* EXERCISE GOAL: Apart from the pictures, every line below needs to be reproduced verbatim.

* AVAILABLE DATA:

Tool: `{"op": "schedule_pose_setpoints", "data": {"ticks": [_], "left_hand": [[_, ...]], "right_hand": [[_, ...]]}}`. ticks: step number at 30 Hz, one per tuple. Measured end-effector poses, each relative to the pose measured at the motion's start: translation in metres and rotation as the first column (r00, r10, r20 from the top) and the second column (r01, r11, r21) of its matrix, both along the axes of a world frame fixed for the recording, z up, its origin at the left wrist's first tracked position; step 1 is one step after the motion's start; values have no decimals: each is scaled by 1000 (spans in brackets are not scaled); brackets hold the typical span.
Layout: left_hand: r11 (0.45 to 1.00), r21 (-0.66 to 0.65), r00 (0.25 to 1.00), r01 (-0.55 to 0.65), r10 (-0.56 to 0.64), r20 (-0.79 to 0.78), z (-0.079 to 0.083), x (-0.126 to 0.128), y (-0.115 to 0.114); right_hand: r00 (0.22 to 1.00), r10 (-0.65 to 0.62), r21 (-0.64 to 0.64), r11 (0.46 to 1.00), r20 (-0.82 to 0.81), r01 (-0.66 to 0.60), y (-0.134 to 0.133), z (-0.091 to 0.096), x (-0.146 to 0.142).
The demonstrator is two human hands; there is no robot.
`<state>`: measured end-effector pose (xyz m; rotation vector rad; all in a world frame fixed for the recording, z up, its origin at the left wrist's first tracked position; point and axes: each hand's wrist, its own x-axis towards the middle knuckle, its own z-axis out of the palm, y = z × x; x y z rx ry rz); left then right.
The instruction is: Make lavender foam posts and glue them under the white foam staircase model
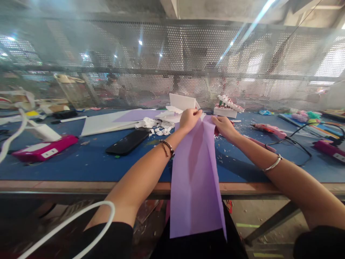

* SOLUTION TO THE EXERCISE:
Tool: `{"op": "schedule_pose_setpoints", "data": {"ticks": [_], "left_hand": [[_, ...]], "right_hand": [[_, ...]]}}`. ticks: step number at 30 Hz, one per tuple. Measured end-effector poses, each relative to the pose measured at the motion's start: translation in metres and rotation as the first column (r00, r10, r20 from the top) and the second column (r01, r11, r21) of its matrix, both along the axes of a world frame fixed for the recording, z up, its origin at the left wrist's first tracked position; step 1 is one step after the motion's start; values have no decimals: each is scaled by 1000 (spans in brackets are not scaled); brackets hold the typical span.
Layout: left_hand: r11 (0.45 to 1.00), r21 (-0.66 to 0.65), r00 (0.25 to 1.00), r01 (-0.55 to 0.65), r10 (-0.56 to 0.64), r20 (-0.79 to 0.78), z (-0.079 to 0.083), x (-0.126 to 0.128), y (-0.115 to 0.114); right_hand: r00 (0.22 to 1.00), r10 (-0.65 to 0.62), r21 (-0.64 to 0.64), r11 (0.46 to 1.00), r20 (-0.82 to 0.81), r01 (-0.66 to 0.60), y (-0.134 to 0.133), z (-0.091 to 0.096), x (-0.146 to 0.142).
The demonstrator is two human hands; there is no robot.
`<state>`: measured end-effector pose (xyz m; rotation vector rad; all in a world frame fixed for the recording, z up, its origin at the left wrist's first tracked position; point and axes: each hand's wrist, its own x-axis towards the middle knuckle, its own z-axis out of the palm, y = z × x; x y z rx ry rz); left then right.
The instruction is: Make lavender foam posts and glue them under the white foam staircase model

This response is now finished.